▶ **WHAT YOU NEED TO DO**
Whatever appears in the records should be given again exactly, down to the last mark.

====

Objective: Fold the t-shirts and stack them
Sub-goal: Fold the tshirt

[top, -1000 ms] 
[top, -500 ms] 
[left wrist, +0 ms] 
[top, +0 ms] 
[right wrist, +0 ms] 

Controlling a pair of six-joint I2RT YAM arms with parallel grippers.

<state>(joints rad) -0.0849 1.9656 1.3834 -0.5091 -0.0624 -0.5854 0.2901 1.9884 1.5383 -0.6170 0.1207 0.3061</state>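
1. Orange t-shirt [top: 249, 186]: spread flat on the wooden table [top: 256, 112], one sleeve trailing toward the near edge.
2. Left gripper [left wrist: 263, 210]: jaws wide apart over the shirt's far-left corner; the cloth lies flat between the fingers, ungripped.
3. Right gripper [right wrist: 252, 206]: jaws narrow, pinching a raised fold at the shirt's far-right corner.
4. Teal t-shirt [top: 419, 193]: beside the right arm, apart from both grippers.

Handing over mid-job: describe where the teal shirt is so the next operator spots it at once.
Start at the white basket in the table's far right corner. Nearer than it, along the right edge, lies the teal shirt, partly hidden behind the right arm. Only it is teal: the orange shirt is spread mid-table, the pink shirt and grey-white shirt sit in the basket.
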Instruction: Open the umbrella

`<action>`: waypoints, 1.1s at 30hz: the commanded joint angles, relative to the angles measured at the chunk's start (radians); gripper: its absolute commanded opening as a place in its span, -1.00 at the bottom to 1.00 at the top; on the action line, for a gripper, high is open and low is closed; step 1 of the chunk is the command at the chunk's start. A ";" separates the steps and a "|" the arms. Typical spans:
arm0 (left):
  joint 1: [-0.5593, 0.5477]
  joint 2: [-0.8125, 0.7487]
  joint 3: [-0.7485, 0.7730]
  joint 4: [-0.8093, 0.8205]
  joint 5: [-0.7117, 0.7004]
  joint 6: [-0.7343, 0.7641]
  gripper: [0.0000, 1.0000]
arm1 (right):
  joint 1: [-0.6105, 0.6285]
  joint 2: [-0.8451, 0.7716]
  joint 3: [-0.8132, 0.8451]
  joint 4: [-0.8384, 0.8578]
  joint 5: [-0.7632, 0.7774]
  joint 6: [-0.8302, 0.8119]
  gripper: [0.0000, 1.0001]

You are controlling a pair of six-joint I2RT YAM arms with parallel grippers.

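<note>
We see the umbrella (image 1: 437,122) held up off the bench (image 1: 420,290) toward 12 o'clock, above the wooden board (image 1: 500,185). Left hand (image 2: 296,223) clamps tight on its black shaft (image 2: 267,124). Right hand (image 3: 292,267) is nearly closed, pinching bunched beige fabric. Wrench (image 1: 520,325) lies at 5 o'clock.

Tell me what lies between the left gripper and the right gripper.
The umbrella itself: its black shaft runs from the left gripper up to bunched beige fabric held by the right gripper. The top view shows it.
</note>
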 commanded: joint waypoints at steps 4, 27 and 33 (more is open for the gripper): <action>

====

▶ **YOUR RESPONSE**
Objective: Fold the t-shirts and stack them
Sub-goal: Fold the tshirt

[top, -1000 ms] 
[top, -500 ms] 
[left wrist, +0 ms] 
[top, +0 ms] 
[right wrist, +0 ms] 

Controlling a pair of six-joint I2RT YAM arms with parallel grippers.

<state>(joints rad) -0.0849 1.9656 1.3834 -0.5091 -0.0624 -0.5854 0.2901 1.9884 1.5383 -0.6170 0.1207 0.3061</state>
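1. Orange t-shirt [top: 249, 186]: spread flat on the wooden table [top: 256, 112], one sleeve trailing toward the near edge.
2. Left gripper [left wrist: 263, 210]: jaws wide apart over the shirt's far-left corner; the cloth lies flat between the fingers, ungripped.
3. Right gripper [right wrist: 252, 206]: jaws narrow, pinching a raised fold at the shirt's far-right corner.
4. Teal t-shirt [top: 419, 193]: beside the right arm, apart from both grippers.

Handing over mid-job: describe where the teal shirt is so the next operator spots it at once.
Start at the white basket in the table's far right corner. Nearer than it, along the right edge, lies the teal shirt, partly hidden behind the right arm. Only it is teal: the orange shirt is spread mid-table, the pink shirt and grey-white shirt sit in the basket.
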Instruction: Open the umbrella

`<action>`: waypoints, 1.1s at 30hz: the commanded joint angles, relative to the angles measured at the chunk's start (radians); gripper: its absolute commanded opening as a place in its span, -1.00 at the bottom to 1.00 at the top; on the action line, for a gripper, high is open and low is closed; step 1 of the chunk is the command at the chunk's start. A ";" separates the steps and a "|" the arms. Typical spans:
arm0 (left):
  joint 1: [-0.5593, 0.5477]
  joint 2: [-0.8125, 0.7487]
  joint 3: [-0.7485, 0.7730]
  joint 4: [-0.8093, 0.8205]
  joint 5: [-0.7117, 0.7004]
  joint 6: [-0.7343, 0.7641]
  gripper: [0.0000, 1.0000]
arm1 (right):
  joint 1: [-0.6105, 0.6285]
  joint 2: [-0.8451, 0.7716]
  joint 3: [-0.8132, 0.8451]
  joint 4: [-0.8384, 0.8578]
  joint 5: [-0.7632, 0.7774]
  joint 6: [-0.8302, 0.8119]
  gripper: [0.0000, 1.0001]

You are controlling a pair of six-joint I2RT YAM arms with parallel grippers.

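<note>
We see the umbrella (image 1: 437,122) held up off the bench (image 1: 420,290) toward 12 o'clock, above the wooden board (image 1: 500,185). Left hand (image 2: 296,223) clamps tight on its black shaft (image 2: 267,124). Right hand (image 3: 292,267) is nearly closed, pinching bunched beige fabric. Wrench (image 1: 520,325) lies at 5 o'clock.

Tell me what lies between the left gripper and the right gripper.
The umbrella itself: its black shaft runs from the left gripper up to bunched beige fabric held by the right gripper. The top view shows it.
</note>
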 commanded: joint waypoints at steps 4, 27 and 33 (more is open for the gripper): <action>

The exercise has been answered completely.